(Assignment): Nothing but the pictures may be dropped; the rest of the listing is to be written out exactly.
++++ Stored data ++++
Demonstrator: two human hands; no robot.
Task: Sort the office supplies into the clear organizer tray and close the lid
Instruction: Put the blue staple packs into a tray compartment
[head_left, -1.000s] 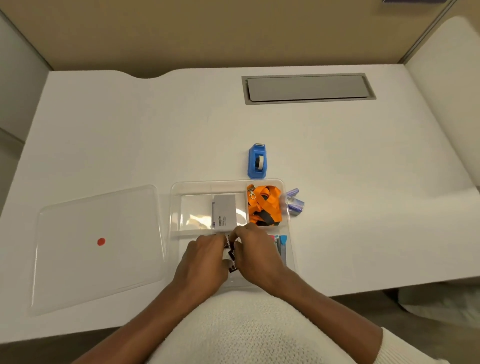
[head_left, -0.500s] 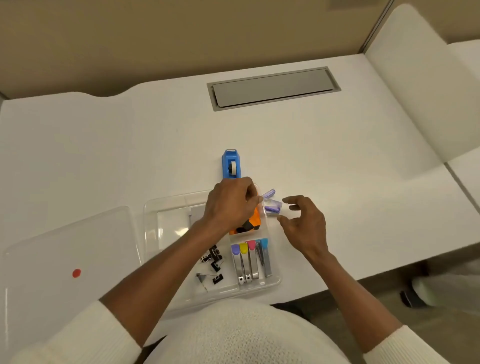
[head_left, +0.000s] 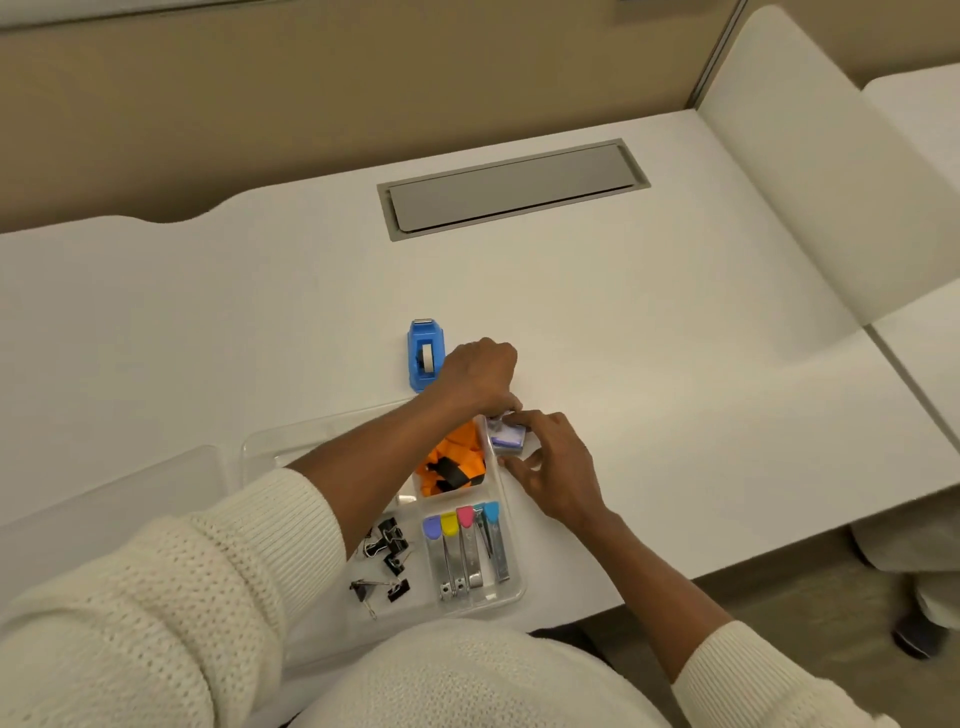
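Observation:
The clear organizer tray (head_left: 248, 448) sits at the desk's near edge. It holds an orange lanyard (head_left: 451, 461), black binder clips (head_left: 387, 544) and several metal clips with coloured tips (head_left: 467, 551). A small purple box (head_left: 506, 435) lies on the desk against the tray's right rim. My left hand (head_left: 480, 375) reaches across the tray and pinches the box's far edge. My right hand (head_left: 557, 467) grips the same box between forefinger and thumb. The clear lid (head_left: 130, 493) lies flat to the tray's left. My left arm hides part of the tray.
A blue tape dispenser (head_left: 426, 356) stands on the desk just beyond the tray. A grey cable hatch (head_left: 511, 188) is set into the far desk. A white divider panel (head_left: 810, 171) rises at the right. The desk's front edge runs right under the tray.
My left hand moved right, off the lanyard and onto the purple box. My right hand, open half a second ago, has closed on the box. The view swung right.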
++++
(Task output):
Demonstrator: two human hands; no robot.
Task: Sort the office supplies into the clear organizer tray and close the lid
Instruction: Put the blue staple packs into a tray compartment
[head_left, -1.000s] 
[head_left, -0.500s] 
[head_left, +0.000s] 
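Observation:
The clear organizer tray (head_left: 248, 448) sits at the desk's near edge. It holds an orange lanyard (head_left: 451, 461), black binder clips (head_left: 387, 544) and several metal clips with coloured tips (head_left: 467, 551). A small purple box (head_left: 506, 435) lies on the desk against the tray's right rim. My left hand (head_left: 480, 375) reaches across the tray and pinches the box's far edge. My right hand (head_left: 557, 467) grips the same box between forefinger and thumb. The clear lid (head_left: 130, 493) lies flat to the tray's left. My left arm hides part of the tray.
A blue tape dispenser (head_left: 426, 356) stands on the desk just beyond the tray. A grey cable hatch (head_left: 511, 188) is set into the far desk. A white divider panel (head_left: 810, 171) rises at the right. The desk's front edge runs right under the tray.
My left hand moved right, off the lanyard and onto the purple box. My right hand, open half a second ago, has closed on the box. The view swung right.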

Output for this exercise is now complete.